→ YOUR GOAL
An exact, complete copy of the data is all that is needed.

STORED DATA: Begin

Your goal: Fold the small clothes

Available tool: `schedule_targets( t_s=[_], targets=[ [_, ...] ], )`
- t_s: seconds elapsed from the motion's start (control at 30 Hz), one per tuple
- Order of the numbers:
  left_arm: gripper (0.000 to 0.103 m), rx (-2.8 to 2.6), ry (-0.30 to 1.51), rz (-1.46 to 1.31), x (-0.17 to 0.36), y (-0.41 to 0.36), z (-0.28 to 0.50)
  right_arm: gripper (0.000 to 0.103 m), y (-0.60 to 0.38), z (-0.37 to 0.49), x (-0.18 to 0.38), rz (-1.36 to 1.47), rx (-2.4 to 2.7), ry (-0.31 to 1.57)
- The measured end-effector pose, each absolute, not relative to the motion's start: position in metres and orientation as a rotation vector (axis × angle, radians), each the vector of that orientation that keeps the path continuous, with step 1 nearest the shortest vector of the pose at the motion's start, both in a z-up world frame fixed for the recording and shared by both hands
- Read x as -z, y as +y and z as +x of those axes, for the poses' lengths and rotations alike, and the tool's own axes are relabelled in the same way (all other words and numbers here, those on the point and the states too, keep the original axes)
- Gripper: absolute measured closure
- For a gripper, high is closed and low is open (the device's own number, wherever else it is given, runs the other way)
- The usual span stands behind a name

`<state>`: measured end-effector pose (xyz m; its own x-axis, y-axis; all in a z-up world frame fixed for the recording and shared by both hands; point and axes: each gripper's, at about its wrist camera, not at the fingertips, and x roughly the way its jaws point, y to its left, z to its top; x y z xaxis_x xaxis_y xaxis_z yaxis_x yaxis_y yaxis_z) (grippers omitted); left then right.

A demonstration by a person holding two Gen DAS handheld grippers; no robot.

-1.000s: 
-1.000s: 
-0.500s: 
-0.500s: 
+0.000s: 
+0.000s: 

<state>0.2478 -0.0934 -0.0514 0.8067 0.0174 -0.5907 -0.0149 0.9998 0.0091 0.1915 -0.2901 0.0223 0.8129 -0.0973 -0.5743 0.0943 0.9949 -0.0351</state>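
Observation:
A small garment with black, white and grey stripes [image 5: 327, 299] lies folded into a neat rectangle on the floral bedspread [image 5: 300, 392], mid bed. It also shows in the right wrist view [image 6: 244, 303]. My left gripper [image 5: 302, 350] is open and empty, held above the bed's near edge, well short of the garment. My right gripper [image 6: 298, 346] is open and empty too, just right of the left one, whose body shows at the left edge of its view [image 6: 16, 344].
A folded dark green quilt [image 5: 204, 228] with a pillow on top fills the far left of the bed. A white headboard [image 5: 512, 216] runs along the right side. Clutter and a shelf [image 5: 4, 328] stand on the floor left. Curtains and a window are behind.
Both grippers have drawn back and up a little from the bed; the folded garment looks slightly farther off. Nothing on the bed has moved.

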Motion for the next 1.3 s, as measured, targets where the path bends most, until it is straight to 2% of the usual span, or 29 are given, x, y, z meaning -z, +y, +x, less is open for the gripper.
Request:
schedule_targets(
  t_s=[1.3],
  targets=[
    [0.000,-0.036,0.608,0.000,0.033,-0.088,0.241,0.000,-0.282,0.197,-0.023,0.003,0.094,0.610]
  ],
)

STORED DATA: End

→ TASK RESULT
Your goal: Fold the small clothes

Available tool: `schedule_targets( t_s=[_], targets=[ [_, ...] ], )`
- t_s: seconds elapsed from the motion's start (control at 30 Hz), one per tuple
- Order of the numbers:
  left_arm: gripper (0.000 to 0.103 m), rx (-2.8 to 2.6), ry (-0.30 to 1.51), rz (-1.46 to 1.31), x (-0.17 to 0.36), y (-0.41 to 0.36), z (-0.28 to 0.50)
  right_arm: gripper (0.000 to 0.103 m), y (-0.60 to 0.38), z (-0.37 to 0.49), x (-0.18 to 0.38), rz (-1.36 to 1.47), rx (-2.4 to 2.7), ry (-0.31 to 1.57)
- The measured end-effector pose, each absolute, not relative to the motion's start: position in metres and orientation as a rotation vector (axis × angle, radians), each the vector of that orientation that keeps the path continuous, with step 1 nearest the shortest vector of the pose at the motion's start, both in a z-up world frame fixed for the recording and shared by both hands
- Read x as -z, y as +y and z as +x of those axes, for the poses' lengths and rotations alike, and the tool's own axes are relabelled in the same way (all other words and numbers here, those on the point and the states too, keep the original axes)
- Gripper: absolute measured closure
- For a gripper, high is closed and low is open (the device's own number, wherever else it is given, runs the other way)
- The usual span stands behind a name

`<state>`: measured end-effector pose (xyz m; its own x-axis, y-axis; all in a z-up world frame fixed for the recording and shared by both hands; point and axes: each gripper's, at about its wrist camera, not at the fingertips, and x roughly the way its jaws point, y to its left, z to its top; x y z xaxis_x xaxis_y xaxis_z yaxis_x yaxis_y yaxis_z) (grippers omitted); left then right.

A demonstration by a person holding two Gen DAS handheld grippers; no robot.

-1.000s: 
-1.000s: 
-0.500s: 
-0.500s: 
+0.000s: 
+0.000s: 

<state>0.2478 -0.0934 -0.0514 0.8067 0.0174 -0.5907 -0.0149 0.9998 0.0091 0.1915 -0.2901 0.0223 0.8129 -0.0973 -0.5743 0.0943 0.9949 -0.0351</state>
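Observation:
A small garment with black, white and grey stripes [image 5: 327, 299] lies folded into a neat rectangle on the floral bedspread [image 5: 300, 392], mid bed. It also shows in the right wrist view [image 6: 244, 303]. My left gripper [image 5: 302, 350] is open and empty, held above the bed's near edge, well short of the garment. My right gripper [image 6: 298, 346] is open and empty too, just right of the left one, whose body shows at the left edge of its view [image 6: 16, 344].
A folded dark green quilt [image 5: 204, 228] with a pillow on top fills the far left of the bed. A white headboard [image 5: 512, 216] runs along the right side. Clutter and a shelf [image 5: 4, 328] stand on the floor left. Curtains and a window are behind.
Both grippers have drawn back and up a little from the bed; the folded garment looks slightly farther off. Nothing on the bed has moved.
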
Motion for the next 1.3 s, as measured, targets where the path bends most, until it is straight to 2% of the usual span, or 29 are given, x, y, z meaning -z, +y, +x, less is open for the gripper.
Request:
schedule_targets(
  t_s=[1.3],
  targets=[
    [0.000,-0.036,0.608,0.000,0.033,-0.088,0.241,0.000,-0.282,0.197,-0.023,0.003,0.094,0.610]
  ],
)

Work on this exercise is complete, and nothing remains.